The synchronicity is unmistakable. Last week, the new Raleigh was launched, and a legendarily irreverent and obscene slice of the old one, Bobby Hocutt, checked out.

Bobby Hocutt was a name scrawled on my secondhand copy of the obscure and brilliant LP The United States of America.

When we met, I mentioned the record. Hocutt grinned like a mule eating briars.

"Now tying you is dandy, and whipping you is grand/ but listen to me, baby, and try to understand," he sang.

This scraggly-ass field hippie knew the lyrics, the producers, the musicians, everything about that record or any other you could name. This oddly brilliant, irascible, obscene, darkly hilarious iconoclast and foul-mouthed savior of abandoned kittens had knowledge of pop music that verged on genius, from Aerosmith to Zappa.

A pure slice of Raleigh old-school demographics, the Hocutt family arrived from Johnston County. As a young man, Bobby promptly kicked his way out of the barn and never looked back, a core element of the original Raleigh '60s rebellion against the staid conventionality that has always been part of the milieu of this odd cloistered town.

Fresh on the heels of passage of the most sensible marijuana law in the nation, a horrified North Carolina legislature retaliated, passing restrictions on paraphernalia. The weed was a ticket, the pipe, a trip to prison. Hocutt, who'd managed the old Joint on Hillsborough Street, a head shop, did six months in a very different sort of joint. He was made an example of in the press, subjected to public scorn. His crime? Selling a pack of rolling papers to an undercover agent.

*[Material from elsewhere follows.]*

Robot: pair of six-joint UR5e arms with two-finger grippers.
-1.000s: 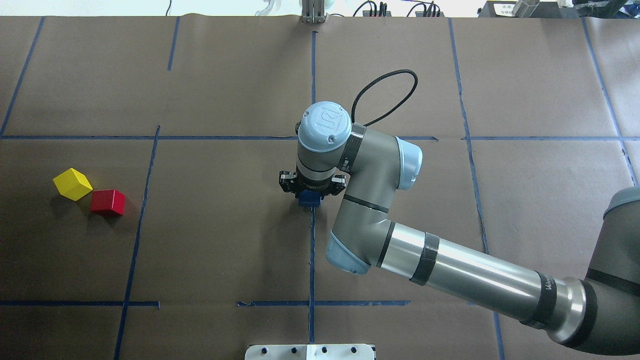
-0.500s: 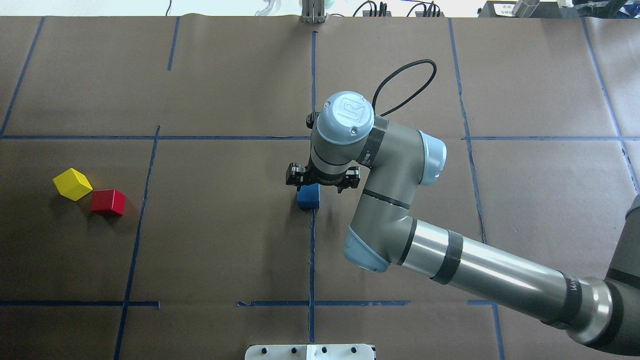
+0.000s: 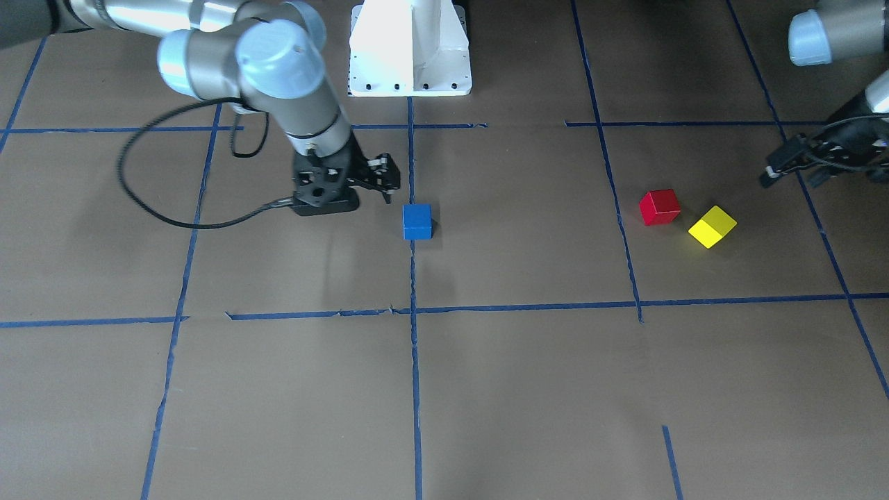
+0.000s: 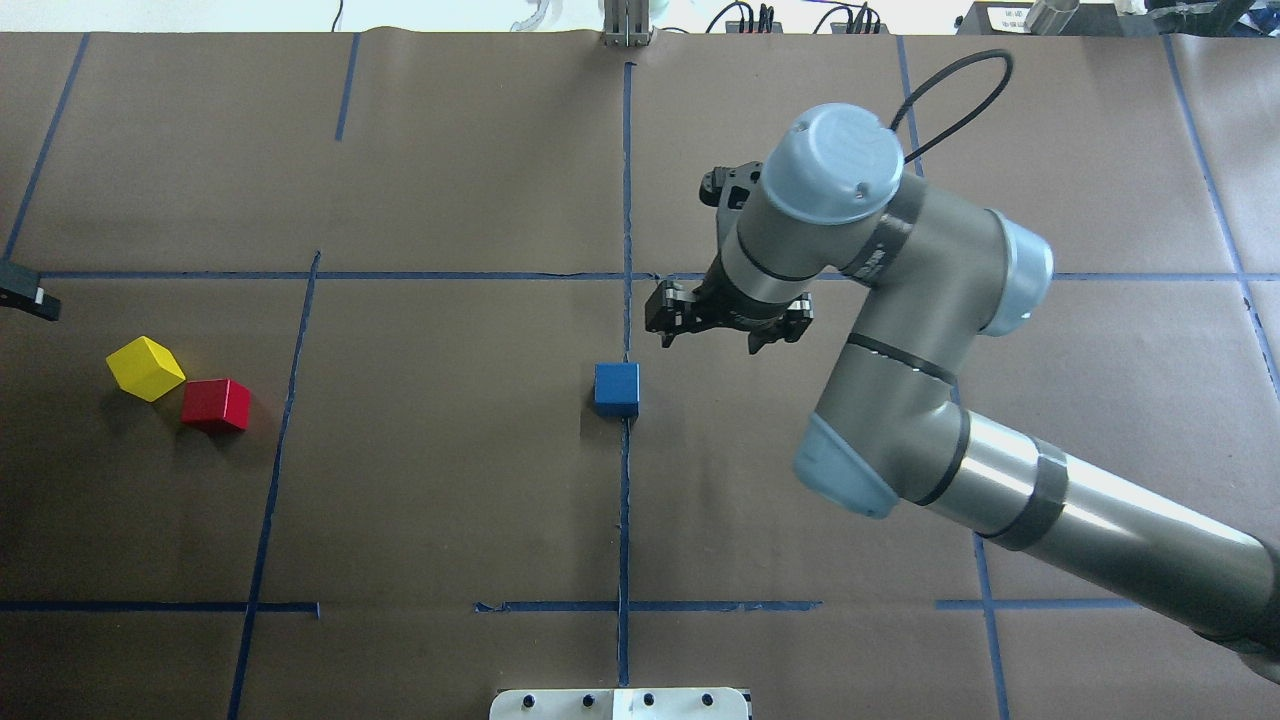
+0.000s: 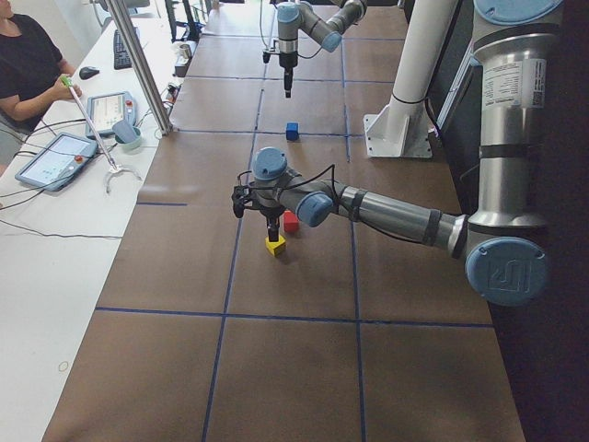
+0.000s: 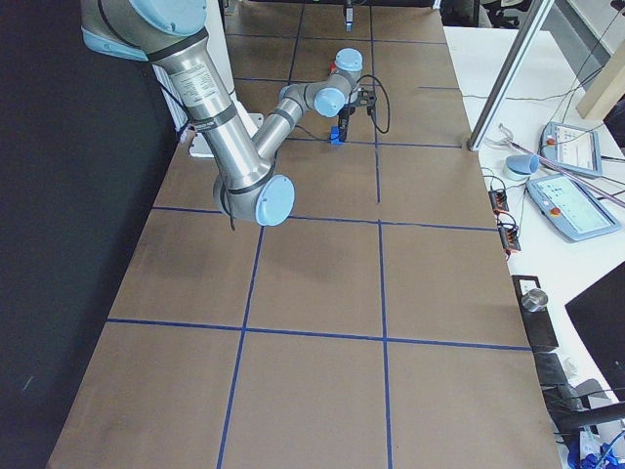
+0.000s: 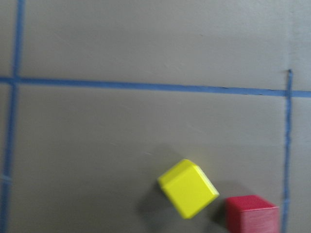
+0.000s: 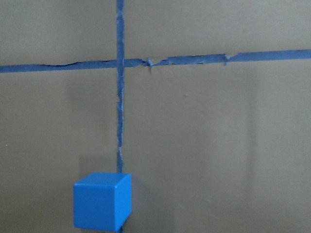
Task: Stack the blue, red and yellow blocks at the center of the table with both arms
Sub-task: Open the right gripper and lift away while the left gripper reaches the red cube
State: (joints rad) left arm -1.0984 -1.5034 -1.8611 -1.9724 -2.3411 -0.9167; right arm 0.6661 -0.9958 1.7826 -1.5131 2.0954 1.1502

Tragedy followed Bobby like a puppy. A Vietnam veteran, he never stopped grieving for his mother, killed on the Beltline, or for his wife, whom he found slumped over a desk, a self-inflicted gunshot wound to the head. Those factors would be enough to embitter anyone.

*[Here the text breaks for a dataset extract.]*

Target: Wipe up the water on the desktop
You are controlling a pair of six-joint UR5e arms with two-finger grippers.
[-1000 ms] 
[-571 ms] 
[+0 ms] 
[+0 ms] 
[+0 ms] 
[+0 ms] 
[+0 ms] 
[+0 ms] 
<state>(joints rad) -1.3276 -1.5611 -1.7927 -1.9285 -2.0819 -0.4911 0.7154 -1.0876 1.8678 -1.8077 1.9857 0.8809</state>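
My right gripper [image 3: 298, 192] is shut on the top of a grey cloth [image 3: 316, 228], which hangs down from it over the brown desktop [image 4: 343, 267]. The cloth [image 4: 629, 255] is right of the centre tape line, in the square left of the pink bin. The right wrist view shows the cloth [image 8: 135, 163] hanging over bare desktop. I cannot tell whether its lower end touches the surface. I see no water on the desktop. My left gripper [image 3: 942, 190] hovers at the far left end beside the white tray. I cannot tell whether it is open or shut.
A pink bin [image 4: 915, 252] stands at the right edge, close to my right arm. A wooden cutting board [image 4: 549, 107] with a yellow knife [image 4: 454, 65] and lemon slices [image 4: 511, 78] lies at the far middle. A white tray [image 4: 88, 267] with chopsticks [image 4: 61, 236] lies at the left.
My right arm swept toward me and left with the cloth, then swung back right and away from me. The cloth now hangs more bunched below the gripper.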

And he'd been rough on himself. Decades of smoking and a great zest for drinking and substances exacted their price. In the end, his body failed him. It took decades, but finally, his container just gave out on July 23. He was 55.

If you were one who liked Bobby, sometimes you didn't know why, but you did. He gave you no choice. He could be a difficult person to love, mercurial, capable of grudges that stretched for decades, born of very little.

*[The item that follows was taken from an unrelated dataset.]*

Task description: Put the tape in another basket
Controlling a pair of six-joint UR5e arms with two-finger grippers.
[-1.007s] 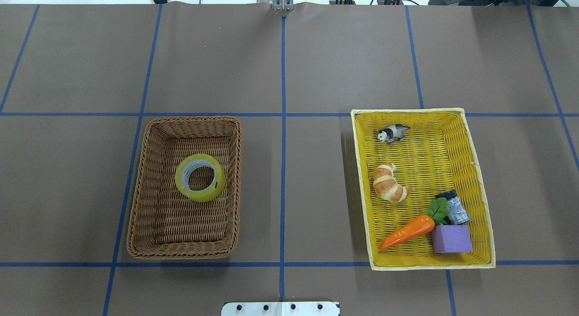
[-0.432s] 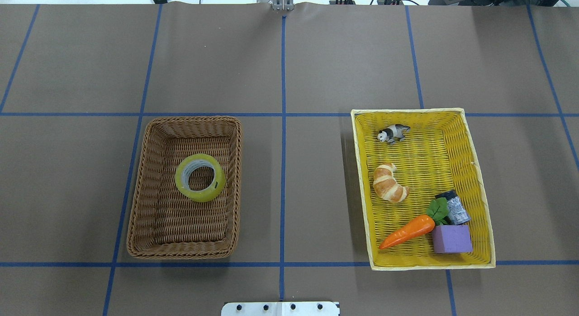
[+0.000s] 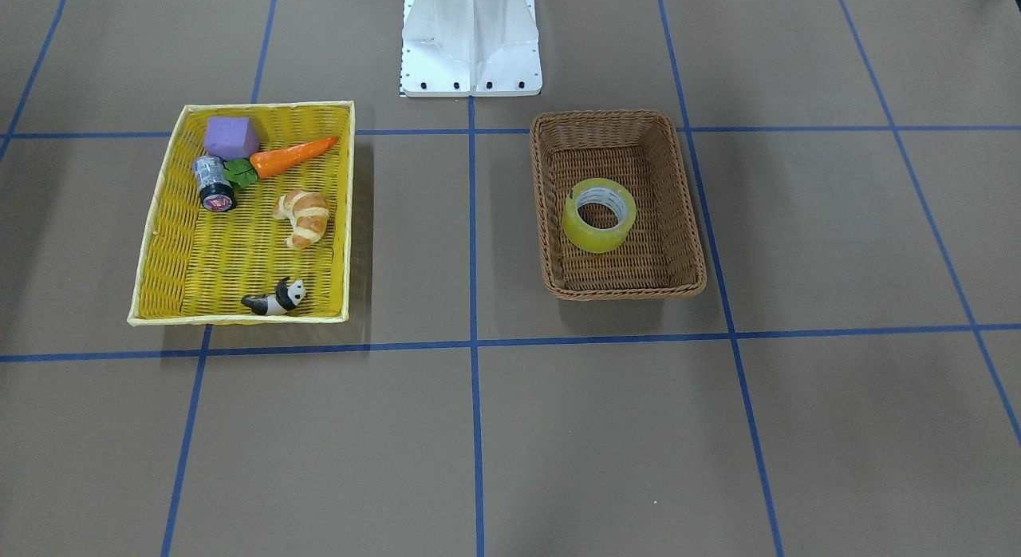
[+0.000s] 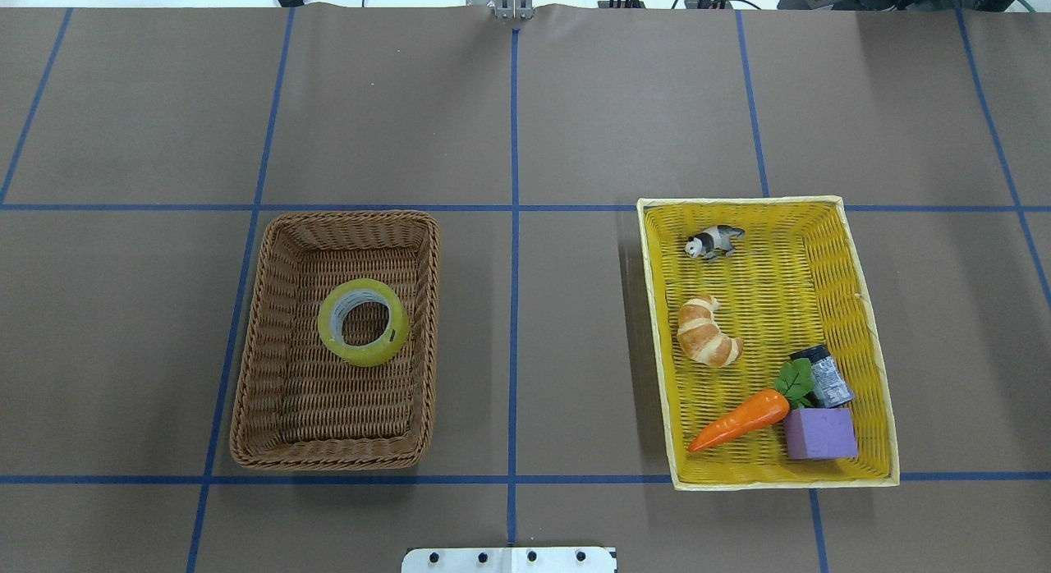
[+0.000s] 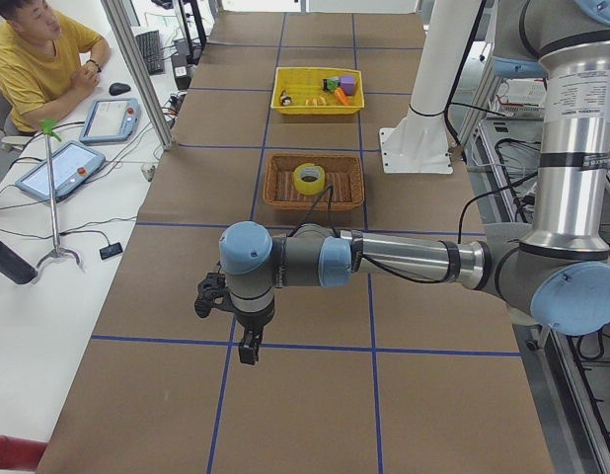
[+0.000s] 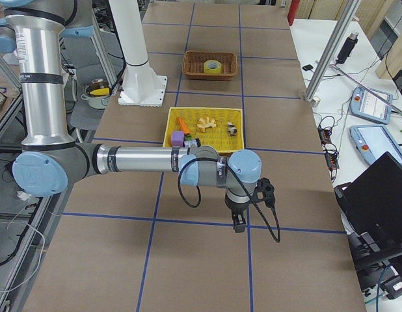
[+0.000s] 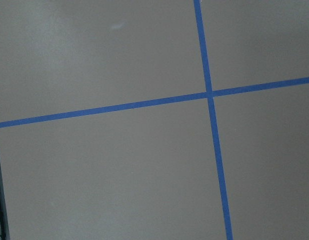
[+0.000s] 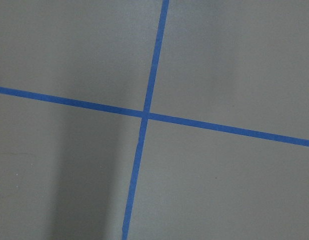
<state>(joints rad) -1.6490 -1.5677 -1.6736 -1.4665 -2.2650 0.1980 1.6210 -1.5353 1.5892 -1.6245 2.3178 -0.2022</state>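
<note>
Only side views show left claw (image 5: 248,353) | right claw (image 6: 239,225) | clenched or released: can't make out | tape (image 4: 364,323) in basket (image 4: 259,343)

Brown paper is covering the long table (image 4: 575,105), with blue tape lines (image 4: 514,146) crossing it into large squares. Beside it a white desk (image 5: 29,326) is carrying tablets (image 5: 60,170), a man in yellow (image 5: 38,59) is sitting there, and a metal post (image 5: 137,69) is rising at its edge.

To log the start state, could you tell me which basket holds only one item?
The brown wicker basket, on the robot's left: only the tape lies in it, while the yellow basket holds five things.
</note>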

There are no lessons in Bobby's life, no great truths. He was a misfit in a world with diminished habitat for misfits. For a person so hard to love, he was loved immensely. That may be the lesson. That becomes the responsibility: to love the unlovable.

Bobby was a tragic figure and deserved compassion for what had been his life, even if he was typically drunk and belligerent. Not all of it was happenstance, seeing the stretch of self-a busive furrow that he had plowed on his own, but that changes nothing. In these savage, late days, love may be the only thing that sustains us.

Hocutt, get on your bad motor scooter and ride.